• _INPUT DATA_:
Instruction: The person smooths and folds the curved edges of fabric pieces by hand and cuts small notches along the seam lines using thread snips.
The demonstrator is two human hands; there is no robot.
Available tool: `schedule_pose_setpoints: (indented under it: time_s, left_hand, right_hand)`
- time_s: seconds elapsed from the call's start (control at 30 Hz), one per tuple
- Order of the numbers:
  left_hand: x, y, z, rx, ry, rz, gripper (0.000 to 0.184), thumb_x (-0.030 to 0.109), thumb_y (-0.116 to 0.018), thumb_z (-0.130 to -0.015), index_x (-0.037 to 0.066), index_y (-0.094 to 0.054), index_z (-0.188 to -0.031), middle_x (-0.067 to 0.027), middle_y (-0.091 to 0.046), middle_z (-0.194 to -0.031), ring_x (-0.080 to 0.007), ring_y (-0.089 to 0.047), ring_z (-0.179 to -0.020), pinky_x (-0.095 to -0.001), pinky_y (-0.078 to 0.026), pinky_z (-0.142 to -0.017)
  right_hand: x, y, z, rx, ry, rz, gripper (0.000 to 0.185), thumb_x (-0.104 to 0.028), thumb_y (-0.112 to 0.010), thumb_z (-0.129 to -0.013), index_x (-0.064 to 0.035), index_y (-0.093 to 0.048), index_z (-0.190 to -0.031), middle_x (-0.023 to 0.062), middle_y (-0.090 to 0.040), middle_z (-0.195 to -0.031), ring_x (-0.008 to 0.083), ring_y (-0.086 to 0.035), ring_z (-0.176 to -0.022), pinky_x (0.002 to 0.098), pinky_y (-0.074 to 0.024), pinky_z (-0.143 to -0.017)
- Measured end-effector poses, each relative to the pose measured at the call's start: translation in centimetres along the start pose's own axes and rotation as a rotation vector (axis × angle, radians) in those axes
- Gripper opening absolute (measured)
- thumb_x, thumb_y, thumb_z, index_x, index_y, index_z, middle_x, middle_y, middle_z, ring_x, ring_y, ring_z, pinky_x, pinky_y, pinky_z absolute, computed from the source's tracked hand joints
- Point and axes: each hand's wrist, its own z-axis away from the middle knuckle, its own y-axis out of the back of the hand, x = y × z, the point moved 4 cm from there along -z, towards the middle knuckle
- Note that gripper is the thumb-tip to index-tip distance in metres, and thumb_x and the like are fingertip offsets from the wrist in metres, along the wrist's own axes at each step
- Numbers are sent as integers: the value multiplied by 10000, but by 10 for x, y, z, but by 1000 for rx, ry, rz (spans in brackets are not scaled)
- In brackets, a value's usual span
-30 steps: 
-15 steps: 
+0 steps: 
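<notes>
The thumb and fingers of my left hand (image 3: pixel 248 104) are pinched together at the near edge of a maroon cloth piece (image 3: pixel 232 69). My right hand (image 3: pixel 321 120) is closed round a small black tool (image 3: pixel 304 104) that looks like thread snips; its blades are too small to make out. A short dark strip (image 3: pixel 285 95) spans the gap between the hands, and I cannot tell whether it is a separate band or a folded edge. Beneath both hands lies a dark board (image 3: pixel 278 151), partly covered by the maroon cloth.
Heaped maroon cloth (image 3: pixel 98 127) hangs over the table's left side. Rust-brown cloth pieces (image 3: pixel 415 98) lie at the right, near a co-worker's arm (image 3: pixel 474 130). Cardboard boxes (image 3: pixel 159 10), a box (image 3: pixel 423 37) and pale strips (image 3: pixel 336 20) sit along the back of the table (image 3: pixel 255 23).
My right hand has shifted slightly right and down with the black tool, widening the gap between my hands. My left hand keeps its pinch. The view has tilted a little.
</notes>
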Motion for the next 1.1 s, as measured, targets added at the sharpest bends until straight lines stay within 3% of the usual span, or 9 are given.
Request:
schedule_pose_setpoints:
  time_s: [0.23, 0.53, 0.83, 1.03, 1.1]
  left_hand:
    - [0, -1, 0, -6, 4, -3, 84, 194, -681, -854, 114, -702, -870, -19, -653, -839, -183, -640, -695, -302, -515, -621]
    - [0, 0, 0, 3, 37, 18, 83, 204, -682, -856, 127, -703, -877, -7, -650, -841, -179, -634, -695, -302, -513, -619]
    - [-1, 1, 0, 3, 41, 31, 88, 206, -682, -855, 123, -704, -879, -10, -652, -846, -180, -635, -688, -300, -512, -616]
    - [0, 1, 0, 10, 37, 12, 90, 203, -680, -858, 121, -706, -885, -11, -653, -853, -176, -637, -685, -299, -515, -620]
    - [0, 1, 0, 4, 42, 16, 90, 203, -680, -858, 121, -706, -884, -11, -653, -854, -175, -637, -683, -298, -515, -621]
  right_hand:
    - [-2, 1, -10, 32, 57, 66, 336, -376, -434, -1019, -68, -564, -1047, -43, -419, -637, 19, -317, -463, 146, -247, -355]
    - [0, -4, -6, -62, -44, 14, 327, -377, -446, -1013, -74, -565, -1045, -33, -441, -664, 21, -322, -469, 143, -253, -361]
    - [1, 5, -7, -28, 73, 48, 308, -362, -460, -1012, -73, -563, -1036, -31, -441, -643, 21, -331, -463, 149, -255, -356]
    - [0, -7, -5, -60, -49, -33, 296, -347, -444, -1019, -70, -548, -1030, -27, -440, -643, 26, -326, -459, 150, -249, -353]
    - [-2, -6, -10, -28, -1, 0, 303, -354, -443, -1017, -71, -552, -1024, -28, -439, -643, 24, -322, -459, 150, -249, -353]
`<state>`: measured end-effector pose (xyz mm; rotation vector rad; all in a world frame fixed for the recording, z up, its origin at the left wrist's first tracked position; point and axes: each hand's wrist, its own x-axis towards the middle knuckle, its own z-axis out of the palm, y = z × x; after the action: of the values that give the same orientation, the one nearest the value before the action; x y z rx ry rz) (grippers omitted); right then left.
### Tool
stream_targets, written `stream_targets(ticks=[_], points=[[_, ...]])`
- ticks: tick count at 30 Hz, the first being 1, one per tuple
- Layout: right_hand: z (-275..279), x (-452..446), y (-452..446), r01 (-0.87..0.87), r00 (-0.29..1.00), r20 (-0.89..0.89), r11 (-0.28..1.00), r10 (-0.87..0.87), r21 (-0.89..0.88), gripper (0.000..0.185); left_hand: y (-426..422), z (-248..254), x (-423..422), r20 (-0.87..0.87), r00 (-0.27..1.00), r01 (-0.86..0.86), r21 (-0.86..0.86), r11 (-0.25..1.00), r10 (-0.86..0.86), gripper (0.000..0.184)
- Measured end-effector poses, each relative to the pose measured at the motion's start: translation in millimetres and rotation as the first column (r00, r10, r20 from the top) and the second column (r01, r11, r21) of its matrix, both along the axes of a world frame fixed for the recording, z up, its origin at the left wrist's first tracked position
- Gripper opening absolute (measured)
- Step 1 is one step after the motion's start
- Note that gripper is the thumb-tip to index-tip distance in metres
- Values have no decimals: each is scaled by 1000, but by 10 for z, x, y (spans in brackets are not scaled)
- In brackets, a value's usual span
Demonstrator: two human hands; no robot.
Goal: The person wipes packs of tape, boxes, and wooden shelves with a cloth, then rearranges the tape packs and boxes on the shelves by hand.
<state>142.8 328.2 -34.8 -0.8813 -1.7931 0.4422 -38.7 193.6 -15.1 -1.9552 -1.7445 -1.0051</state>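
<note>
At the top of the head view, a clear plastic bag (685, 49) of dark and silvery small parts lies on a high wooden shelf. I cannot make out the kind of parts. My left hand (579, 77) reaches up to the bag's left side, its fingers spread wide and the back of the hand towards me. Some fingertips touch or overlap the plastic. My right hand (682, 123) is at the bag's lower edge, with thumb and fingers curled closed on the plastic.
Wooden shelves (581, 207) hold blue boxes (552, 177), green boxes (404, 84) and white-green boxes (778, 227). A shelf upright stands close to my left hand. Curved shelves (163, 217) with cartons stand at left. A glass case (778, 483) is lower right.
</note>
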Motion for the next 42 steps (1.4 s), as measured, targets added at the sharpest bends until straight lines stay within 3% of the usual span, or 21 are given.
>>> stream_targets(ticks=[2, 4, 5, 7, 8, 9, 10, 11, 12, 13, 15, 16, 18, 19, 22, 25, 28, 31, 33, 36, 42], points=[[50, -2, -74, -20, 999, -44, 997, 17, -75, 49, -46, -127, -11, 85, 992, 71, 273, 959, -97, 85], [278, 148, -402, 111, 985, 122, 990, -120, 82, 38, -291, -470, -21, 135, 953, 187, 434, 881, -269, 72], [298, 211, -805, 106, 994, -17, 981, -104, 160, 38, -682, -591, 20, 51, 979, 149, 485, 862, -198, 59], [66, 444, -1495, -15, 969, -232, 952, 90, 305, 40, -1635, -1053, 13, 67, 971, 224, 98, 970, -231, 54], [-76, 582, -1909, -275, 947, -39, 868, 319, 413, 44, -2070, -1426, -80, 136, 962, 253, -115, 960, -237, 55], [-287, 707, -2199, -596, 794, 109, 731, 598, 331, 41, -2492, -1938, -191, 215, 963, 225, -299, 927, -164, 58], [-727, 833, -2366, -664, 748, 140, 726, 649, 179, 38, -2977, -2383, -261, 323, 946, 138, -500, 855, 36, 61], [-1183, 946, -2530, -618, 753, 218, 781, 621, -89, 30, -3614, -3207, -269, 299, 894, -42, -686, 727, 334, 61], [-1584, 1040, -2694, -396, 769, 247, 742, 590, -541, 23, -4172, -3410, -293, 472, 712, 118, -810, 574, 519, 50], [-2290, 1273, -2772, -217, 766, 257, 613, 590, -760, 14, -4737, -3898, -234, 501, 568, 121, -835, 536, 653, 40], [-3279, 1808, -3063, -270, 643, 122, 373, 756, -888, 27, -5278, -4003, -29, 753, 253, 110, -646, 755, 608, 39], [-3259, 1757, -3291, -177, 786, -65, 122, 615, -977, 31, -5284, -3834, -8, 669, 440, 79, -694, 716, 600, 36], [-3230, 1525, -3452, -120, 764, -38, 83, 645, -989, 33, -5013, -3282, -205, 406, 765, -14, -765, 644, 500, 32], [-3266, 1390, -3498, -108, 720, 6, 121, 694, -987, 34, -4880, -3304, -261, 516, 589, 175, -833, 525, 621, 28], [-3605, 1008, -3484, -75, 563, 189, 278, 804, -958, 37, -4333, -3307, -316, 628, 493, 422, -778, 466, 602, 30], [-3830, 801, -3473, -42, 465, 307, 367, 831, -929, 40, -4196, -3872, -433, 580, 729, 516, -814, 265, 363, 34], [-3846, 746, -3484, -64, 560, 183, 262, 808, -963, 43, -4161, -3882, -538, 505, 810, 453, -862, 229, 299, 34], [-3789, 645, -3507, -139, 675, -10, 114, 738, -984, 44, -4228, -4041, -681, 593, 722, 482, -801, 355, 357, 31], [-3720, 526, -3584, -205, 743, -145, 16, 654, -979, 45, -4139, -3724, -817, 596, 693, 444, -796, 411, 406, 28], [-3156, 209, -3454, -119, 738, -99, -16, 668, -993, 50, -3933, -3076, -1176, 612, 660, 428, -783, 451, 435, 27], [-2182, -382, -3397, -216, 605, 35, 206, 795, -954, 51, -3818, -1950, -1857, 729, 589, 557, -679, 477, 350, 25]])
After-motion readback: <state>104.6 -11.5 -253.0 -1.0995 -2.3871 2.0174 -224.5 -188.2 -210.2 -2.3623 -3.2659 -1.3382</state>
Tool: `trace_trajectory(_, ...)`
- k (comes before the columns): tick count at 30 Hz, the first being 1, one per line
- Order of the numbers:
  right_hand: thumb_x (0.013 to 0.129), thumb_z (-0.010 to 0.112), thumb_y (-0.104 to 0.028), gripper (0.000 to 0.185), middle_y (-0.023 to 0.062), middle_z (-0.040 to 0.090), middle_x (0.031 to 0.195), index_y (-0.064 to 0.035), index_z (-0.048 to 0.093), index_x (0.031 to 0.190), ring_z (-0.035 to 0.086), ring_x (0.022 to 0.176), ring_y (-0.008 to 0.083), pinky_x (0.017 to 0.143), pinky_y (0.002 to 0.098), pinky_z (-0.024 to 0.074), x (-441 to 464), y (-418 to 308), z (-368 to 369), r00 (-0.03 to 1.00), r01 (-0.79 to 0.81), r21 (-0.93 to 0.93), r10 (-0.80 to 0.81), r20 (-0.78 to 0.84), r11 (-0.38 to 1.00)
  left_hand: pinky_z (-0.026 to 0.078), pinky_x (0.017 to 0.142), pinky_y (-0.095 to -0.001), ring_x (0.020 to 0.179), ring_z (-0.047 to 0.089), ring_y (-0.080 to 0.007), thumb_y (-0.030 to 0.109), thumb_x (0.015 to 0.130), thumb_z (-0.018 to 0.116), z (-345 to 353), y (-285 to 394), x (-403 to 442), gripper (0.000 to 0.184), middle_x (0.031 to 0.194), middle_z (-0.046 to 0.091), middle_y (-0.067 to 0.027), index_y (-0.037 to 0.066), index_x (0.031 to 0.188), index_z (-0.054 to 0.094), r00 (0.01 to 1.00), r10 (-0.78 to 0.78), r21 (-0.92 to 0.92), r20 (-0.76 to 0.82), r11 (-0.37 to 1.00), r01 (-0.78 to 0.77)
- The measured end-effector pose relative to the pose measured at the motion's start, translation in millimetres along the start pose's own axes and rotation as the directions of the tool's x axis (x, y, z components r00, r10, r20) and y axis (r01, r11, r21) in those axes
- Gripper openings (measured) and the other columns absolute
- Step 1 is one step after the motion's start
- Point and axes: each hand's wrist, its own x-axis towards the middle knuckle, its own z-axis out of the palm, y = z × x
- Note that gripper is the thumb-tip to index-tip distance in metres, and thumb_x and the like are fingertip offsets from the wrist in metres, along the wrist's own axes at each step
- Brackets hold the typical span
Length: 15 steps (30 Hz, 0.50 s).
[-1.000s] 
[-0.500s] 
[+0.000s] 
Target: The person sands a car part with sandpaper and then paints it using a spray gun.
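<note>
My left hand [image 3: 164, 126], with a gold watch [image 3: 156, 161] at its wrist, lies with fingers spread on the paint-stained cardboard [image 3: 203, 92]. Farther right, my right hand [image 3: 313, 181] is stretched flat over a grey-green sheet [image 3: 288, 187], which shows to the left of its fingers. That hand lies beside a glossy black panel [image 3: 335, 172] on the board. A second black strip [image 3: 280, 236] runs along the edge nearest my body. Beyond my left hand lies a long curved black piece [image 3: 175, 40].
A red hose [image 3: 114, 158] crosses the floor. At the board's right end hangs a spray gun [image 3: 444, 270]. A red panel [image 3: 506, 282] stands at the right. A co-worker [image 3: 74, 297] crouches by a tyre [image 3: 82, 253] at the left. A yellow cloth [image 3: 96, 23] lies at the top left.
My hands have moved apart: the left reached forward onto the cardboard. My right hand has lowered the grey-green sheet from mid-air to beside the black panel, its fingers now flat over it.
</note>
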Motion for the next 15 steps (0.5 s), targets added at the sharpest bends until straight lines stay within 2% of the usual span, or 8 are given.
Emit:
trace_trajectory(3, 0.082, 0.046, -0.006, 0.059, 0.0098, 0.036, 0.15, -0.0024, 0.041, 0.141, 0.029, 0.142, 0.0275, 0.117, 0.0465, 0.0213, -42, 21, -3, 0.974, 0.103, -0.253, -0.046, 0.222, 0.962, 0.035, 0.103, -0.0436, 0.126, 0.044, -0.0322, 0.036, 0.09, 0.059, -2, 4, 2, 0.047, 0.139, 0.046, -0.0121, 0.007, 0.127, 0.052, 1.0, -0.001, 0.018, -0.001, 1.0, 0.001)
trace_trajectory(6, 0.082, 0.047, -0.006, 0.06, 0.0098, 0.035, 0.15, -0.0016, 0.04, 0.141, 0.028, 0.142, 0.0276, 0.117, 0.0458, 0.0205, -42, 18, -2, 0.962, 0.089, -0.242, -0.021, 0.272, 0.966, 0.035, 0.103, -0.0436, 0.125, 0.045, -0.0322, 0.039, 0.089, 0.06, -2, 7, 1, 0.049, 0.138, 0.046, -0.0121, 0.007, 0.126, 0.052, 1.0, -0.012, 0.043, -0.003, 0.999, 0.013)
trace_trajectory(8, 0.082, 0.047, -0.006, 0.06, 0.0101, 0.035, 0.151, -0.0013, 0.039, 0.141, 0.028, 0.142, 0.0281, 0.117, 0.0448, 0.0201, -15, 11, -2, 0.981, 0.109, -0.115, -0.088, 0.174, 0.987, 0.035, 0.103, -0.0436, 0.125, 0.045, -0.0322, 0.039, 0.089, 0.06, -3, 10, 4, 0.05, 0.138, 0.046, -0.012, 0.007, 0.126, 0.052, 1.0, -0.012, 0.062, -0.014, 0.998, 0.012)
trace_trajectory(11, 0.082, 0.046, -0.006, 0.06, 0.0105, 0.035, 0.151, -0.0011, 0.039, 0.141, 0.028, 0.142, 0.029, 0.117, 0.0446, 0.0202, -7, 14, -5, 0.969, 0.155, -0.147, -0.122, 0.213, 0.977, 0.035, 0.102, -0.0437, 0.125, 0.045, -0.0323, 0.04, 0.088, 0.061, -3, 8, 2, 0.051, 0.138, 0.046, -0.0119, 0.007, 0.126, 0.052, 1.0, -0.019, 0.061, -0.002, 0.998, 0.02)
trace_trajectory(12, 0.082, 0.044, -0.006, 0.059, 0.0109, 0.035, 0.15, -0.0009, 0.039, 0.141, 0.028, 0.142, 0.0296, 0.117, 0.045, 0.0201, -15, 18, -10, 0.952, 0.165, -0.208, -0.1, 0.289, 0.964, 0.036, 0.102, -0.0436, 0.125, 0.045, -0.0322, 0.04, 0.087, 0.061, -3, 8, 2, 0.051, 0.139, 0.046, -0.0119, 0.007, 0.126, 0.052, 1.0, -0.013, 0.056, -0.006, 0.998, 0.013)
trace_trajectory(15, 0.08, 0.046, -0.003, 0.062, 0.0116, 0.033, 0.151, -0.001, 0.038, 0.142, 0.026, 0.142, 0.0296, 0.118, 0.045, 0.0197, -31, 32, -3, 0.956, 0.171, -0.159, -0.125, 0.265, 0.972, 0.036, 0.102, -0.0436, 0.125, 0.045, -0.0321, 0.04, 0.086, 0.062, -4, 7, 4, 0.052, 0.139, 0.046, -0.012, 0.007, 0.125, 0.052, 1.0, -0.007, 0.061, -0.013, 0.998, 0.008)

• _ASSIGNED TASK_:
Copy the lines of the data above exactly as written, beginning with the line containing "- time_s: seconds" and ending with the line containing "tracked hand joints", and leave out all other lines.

• _WORKED SOLUTION_:
- time_s: seconds elapsed from the call's start (control at 30 Hz), one per tuple
- Order of the numbers:
  left_hand: x, y, z, rx, ry, rz, gripper (0.000 to 0.184), thumb_x (-0.030 to 0.109), thumb_y (-0.116 to 0.018), thumb_z (-0.130 to -0.015), index_x (-0.037 to 0.066), index_y (-0.094 to 0.054), index_z (-0.188 to -0.031), middle_x (-0.067 to 0.027), middle_y (-0.091 to 0.046), middle_z (-0.194 to -0.031), ring_x (-0.080 to 0.007), ring_y (-0.089 to 0.047), ring_z (-0.179 to -0.020), pinky_x (-0.095 to -0.001), pinky_y (-0.078 to 0.026), pinky_z (-0.142 to -0.017)
  right_hand: x, y, z, rx, ry, rz, gripper (0.000 to 0.185), thumb_x (-0.104 to 0.028), thumb_y (-0.112 to 0.010), thumb_z (-0.129 to -0.013), index_x (-0.064 to 0.035), index_y (-0.093 to 0.048), index_z (-0.190 to -0.031), middle_x (-0.023 to 0.062), middle_y (-0.090 to 0.040), middle_z (-0.195 to -0.031), ring_x (-0.008 to 0.083), ring_y (-0.086 to 0.035), ring_z (-0.176 to -0.022), pinky_x (0.002 to 0.098), pinky_y (-0.074 to 0.024), pinky_z (-0.143 to -0.017)
- Measured end-effector poses, each relative to the pose measured at the call's start: translation in centimetres along the start pose's own axes and rotation as a rotation vector (axis × angle, radians) in those axes
- Gripper opening absolute (measured)
- thumb_x, thumb_y, thumb_z, index_x, index_y, index_z, middle_x, middle_y, middle_z, ring_x, ring_y, ring_z, pinky_x, pinky_y, pinky_z absolute, computed from the source's tracked hand joints

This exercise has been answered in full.